§ **What the task asks**
Which lines below contain the word "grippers"? Copy each one.
====
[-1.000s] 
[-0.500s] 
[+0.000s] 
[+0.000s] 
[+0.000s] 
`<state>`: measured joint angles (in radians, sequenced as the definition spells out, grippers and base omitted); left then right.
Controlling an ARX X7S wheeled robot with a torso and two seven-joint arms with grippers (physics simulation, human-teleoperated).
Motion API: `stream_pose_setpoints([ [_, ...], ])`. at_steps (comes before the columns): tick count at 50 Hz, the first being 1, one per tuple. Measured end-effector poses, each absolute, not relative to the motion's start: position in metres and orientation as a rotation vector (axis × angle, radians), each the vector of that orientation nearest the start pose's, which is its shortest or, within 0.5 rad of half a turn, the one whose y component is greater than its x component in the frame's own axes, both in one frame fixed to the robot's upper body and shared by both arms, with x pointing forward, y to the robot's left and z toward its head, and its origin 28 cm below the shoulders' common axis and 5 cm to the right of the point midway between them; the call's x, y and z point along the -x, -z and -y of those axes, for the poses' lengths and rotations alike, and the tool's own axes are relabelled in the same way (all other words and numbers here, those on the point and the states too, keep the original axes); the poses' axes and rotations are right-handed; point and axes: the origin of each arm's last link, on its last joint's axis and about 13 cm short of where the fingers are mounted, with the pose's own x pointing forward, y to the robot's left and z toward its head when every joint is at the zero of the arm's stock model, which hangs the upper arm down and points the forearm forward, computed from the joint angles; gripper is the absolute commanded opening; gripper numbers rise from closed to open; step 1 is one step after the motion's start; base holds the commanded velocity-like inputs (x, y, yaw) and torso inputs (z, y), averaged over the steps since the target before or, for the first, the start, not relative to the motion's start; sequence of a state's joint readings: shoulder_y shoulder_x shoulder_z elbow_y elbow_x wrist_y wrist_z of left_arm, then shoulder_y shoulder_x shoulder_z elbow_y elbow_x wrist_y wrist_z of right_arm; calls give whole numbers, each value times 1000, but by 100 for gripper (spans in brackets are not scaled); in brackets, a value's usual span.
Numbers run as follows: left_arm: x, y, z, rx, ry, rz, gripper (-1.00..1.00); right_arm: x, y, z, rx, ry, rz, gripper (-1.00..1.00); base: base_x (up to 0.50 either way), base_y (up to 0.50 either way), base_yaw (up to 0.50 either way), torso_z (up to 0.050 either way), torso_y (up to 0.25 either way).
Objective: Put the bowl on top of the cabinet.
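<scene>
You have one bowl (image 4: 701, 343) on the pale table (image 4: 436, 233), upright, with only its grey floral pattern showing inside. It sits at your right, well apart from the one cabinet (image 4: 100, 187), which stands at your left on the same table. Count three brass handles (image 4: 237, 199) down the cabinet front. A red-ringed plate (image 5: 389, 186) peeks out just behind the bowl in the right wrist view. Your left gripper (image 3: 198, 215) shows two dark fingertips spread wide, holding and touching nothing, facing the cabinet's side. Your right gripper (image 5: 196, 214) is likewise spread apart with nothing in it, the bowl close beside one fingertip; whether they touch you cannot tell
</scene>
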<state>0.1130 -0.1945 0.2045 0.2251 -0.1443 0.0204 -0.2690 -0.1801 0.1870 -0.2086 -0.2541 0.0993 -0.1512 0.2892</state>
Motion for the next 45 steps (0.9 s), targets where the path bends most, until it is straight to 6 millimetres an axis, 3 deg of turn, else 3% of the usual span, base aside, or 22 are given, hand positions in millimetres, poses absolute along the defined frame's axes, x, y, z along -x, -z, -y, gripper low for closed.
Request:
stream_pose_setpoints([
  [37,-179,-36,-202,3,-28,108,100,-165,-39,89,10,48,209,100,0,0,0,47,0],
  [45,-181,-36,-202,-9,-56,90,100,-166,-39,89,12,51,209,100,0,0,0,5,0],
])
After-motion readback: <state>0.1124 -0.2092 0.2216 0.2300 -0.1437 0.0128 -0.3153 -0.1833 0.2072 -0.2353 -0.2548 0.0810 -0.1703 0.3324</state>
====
§ **Exercise response**
`<state>`: measured joint angles (in radians, sequenced as the definition spells out, grippers and base omitted); left then right.
Controlling an ARX X7S wheeled robot with a torso and two seven-joint arms with grippers (physics simulation, human-teleoperated).

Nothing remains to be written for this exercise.